Data Structures

Professor Abdul-Quader

Lesson 9 (Sets / Hashtable Intro)

Interview Question

The following question was posed to me on a phone interview.

Given a list of 2,000,000 unique 7-digit phone numbers, output them in order using no more than 4MB of additional memory.

Additional Context

Each integer requires 4 bytes of space. Can we store them all in memory? If not, how do we sort them if we can’t store all at once?

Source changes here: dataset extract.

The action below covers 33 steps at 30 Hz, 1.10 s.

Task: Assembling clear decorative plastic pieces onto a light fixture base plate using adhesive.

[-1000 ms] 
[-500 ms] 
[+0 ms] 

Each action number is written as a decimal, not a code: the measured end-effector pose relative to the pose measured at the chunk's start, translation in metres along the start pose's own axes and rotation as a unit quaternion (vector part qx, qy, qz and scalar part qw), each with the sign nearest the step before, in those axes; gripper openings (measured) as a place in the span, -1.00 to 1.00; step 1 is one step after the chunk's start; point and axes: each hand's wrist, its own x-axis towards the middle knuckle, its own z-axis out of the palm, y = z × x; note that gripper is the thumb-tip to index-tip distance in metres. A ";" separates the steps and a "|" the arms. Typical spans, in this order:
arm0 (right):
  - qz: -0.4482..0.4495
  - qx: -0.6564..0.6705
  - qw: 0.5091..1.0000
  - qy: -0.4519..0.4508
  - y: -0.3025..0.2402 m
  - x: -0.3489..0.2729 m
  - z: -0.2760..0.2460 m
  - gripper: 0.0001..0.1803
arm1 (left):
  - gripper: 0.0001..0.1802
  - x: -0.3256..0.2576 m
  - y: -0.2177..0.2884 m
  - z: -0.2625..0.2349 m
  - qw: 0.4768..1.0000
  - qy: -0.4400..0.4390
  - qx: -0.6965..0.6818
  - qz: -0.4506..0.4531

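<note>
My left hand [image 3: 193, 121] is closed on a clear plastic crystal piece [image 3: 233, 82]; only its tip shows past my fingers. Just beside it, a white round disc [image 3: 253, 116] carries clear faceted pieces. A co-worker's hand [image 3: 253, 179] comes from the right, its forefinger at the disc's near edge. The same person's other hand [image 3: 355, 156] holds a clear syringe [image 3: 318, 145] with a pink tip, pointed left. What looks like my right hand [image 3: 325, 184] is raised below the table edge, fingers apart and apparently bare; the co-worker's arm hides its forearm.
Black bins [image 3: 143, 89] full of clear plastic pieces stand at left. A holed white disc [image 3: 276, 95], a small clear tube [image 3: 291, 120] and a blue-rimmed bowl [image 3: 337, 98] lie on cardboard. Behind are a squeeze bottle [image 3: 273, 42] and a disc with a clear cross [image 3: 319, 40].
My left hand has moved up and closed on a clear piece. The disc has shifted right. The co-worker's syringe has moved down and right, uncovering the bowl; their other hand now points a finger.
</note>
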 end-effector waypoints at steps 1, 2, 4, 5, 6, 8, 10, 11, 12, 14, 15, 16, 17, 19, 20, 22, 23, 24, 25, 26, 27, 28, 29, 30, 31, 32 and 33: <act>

Discuss. Design your best solution. (5-10 minutes.)

Homework

Prove (by induction) that there are \(2^{h+1} - 1\) nodes in a complete binary tree of height \(h\), assuming the last level is completely filled.

Induction

To prove a statement for every number \(n\):

  1. Prove that the statement is true when \(n = 0\). (Base case)
  2. Prove that, for any natural number \(k\), if the statement is true when \(n = k\) (fixed), then the statement still holds for \(n = k + 1\). (Inductive step)

Base case: h = 0

  • Prove that there are \(2^{1} - 1\) nodes in a complete binary tree of height \(0\), assuming the last level is completely filled.
  • What is a tree of height 0?

Inductive step

  • Suppose we know that, for some arbitrary \(h\), there are \(2^{h+1} - 1\) nodes in a complete binary tree of height \(h\), assuming the last level is completely filled.
  • Consider a complete binary tree of height \(h + 1\). What does that look like?
    • Has a root, which has two subtrees… of height?
    • (Using inductive assumption) How many nodes in those subtrees?
    • Therefore: how many nodes total?
  • Conclusion: this tree has \(2^{h+2} - 1\) nodes.

Set ADT

A set is a gathering together into a whole of distinct objects of our thought – which are called elements of the set.
(Georg Cantor)

Mathematically, a set is a collection of distinct objects (no repetitions). Two sets are considered equal if they have the same elements.

Set operations

For our perspective, we consider the following operations on a set:

  • contains
  • insert
  • remove
  • size

Sometimes “insert” / “remove” are boolean methods, to indicate whether you were able to successfully modify the set (returning false, for example, if you tried to insert a duplicate).

Possible implementations

  • ArrayList? Already has these operations. Running times? Can you get \(O(1)\) insert if you don’t allow duplicates?
  • Tree?
    • Generic type must implement Comparable
    • Trees have contains / insert / remove.
    • We can impelment a “size” easily, just keep track of it whenever we call insert or remove.
    • Our implementation didn’t allow duplicates.
    • Running times?

ArrayList implementation

Exercise: Using an ArrayList, implement the Set interface. Analyze the time complexity of contains / insert / remove.

Starter code?

Better Implementation?

  • All we care about: is \(x\) in the set or not?
  • Do we need to store elements in order?
  • Focus on integers:
    • Trade-off: use a huge amount of space.
    • Can we make insert / remove / contains \(O(1)\)?

Hashing

  • Keep a large array, called table, size \(s\)
  • Given data of type \(T\), need a function \(f : T \to [0, s - 1]\)
    • Should be easy to compute, called the hash function

Operating?

  • Add a data item to the set?
    • Compute \(f(item)\), insert item into table[f(item)]
  • Check if item is in the set? Check table[f(item)] == null
  • Remove?

Hashtables

  • This is the idea behind a hashtable.
  • Lots of analysis needs to be done
    • How do we define a good hash function?
    • What is the likelihood of a collision?
    • What happens if there are collisions?

Video

Hash Functions

Suppose we have a large array of size \(s\).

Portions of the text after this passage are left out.